There was also Punta Arrecifes Resort that he wanted to build in Cozumel. It was to be a very high-dollar, exclusive place with airport, golf couture, and the like and, among other things, would have devastated an ecologically protected zone. Protests erupted, the mayor wanted an excessive bribe, and he didn’t get his way.

El Proceso:

“Para “acelerar” los trámites, el alcalde panista les pidió un “moche” de 20 millones de dólares. Directo, sin rodeos, el alcalde panista les indicó que ese era el precio para lograr el cambio de uso de suelo, pese a las protestas de los grupos ambientalistas.”
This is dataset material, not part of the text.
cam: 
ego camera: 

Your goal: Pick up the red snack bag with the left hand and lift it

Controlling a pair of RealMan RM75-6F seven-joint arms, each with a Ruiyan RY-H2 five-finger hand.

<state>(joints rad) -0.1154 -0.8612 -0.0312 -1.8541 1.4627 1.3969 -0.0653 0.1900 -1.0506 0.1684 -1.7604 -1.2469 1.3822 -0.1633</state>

“To speed up” the paperwork, the Panista mayor tasked them for a bribe of $20 million. Directly, without beating around the bush, the mayor indicated that this was the price for changing the use of the land despite the protests of environmentalists.” My translation.

The bribe was more than Trump was willing to play. He took his football and went home. He is not above fraud or corruption, but didn’t like the price.

Wall Street Journal: “Trump settles fraud case against Trump University for $25M”

His blaming these failures on Mexican corruption doesn’t hold water. The corruption exists, yet countless American firms successfully do business in Mexico.

Petulant, self-interested, and childish. Much of what he says is adolescent. Over and over he speaks of Mexico sending criminals to America. How precisely does Mexico send criminals? By “Mexico” he presumably means the Mexican government, as who else might he mean? Does Presidente Peña Nieto go to a penitentiary and say, “You, Pepe, and Kike and, yeah, you, Luis, take these bus tickets, you criminal bastardos, and go to the United States and wreak havoc”? Is there a cabinet-level body to send criminals? El Departamento de Empaquetamiento de Cabrones? Perhaps “Mexico” puts stamps on criminals and drops them off at the post office.

The repeated assertion that Mexico is cheating the US, exploiting it, being unfair, (Oh! Poor widdle Colossus of the North) is either garishly ignorant, personally vindictive or, more likely, both. Mexico is governmentally weak, corrupt, and utterly under the thumb of the United States. Is NAFTA a Mexican plot against the US? Actually it forced Mexican farmers into competition with hopelessly superior American agriculture and drove them into the cities, where there are no jobs. Along the border American maquiladoras pay poor Mexicans miserably low wages. Mexico crawls with DEA agents forced on it from the north and loses countless lives fighting Americal’ls drug war. On and on.

We seem to have as President an unpredictable warlike draft dodger with a history of fraud suits who cannot distinguish between his personal grudges and foreign policy. Is this going to work?